The Department of Energy announced Wednesday that it has reached an agreement with American Capital Energy to build a photovoltaic energy system where 2.5 million cubic yards of radioactive mill tailings are buried in Bodo Canyon.
The DOE’s Office of Legacy Management and American Capital Energy have agreed to a three-year option on a lease of up to 25 years to establish a solar-generated power facility.
The site could accommodate a system generating up to 4.5 megawatts or enough electricity to power about 1,000 homes.
American Capital Energy is a privately held business in Lowell, Mass., founded in 2005.
“We look forward to working with American Capital Energy to provide renewable energy to the people of Durango and to support the ongoing beneficial reuse of former nuclear sites,” Jalena Dayvault, the DOE site manager in Durango, said in a statement Wednesday.

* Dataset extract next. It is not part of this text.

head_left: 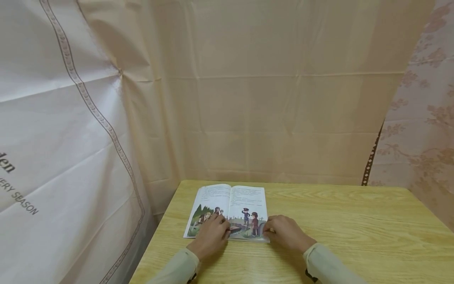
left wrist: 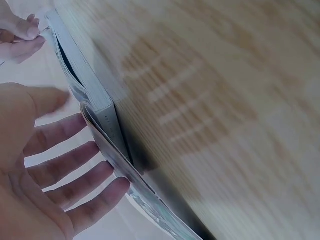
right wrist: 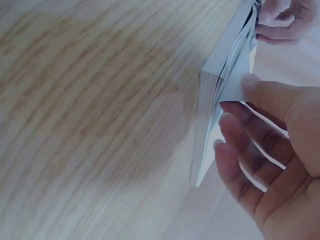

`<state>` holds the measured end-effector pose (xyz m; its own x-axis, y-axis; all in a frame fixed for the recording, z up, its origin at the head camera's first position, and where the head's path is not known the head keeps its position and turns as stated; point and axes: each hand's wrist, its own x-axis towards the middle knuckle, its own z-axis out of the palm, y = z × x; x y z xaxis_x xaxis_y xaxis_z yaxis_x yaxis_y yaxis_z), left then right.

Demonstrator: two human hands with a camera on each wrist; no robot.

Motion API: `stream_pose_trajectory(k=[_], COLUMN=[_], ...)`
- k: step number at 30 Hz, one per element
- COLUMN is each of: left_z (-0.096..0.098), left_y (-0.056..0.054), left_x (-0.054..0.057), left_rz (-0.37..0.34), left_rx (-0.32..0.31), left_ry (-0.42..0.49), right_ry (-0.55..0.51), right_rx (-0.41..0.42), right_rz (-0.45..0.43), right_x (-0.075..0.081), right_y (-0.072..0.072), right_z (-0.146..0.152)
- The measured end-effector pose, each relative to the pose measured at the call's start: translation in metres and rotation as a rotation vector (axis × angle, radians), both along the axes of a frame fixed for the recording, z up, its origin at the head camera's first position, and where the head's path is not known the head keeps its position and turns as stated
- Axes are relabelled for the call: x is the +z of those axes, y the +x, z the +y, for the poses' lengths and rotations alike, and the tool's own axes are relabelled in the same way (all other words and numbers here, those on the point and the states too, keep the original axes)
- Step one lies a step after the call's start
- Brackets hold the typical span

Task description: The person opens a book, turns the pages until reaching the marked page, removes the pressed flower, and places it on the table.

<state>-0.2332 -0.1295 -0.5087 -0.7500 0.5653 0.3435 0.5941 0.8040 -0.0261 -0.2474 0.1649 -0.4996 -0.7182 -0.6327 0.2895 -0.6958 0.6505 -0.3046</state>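
An illustrated book [head_left: 244, 197] lies spread out on the wooden table, with text above and cartoon figures below on both pages. My left hand [head_left: 213, 232] rests on the lower part of the left page near the spine. In the left wrist view its fingers [left wrist: 75, 162] are extended and spread against the paper. At the lower right corner of the book is my right hand [head_left: 285, 232]. The right wrist view shows it pinching the corner of a page [right wrist: 235, 87] between thumb and fingers, lifted a little off the stack of pages [right wrist: 206, 100] beneath.
The light wooden table [head_left: 340, 221] extends to the right of the book. A beige cloth [head_left: 269, 118] hangs behind the table's far edge. On the left hangs a white printed cloth [head_left: 53, 138], and on the right a floral one [head_left: 422, 130].
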Motion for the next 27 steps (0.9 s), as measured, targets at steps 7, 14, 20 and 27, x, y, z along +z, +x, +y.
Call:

Under the agreement, American Capital has three years to acquire permits and a connection with a local utility, which could buy the power for itself or wheel it out, as they say in the trade, to another utility.
La Plata Electric Association is aware of the plan, but has not taken a position on its role.
Construction of solar panels would cover 18 acres of the burial cell and 3½ acres adjacent to the site.
The burial site in Bodo Canyon is 3½ miles southwest of Durango. It covers 120 acres, 42 of which constitute the cell.
The cell contains radioactive waste from the milling of uranium at Smelter Mountain for all but three years from 1942 to 1963.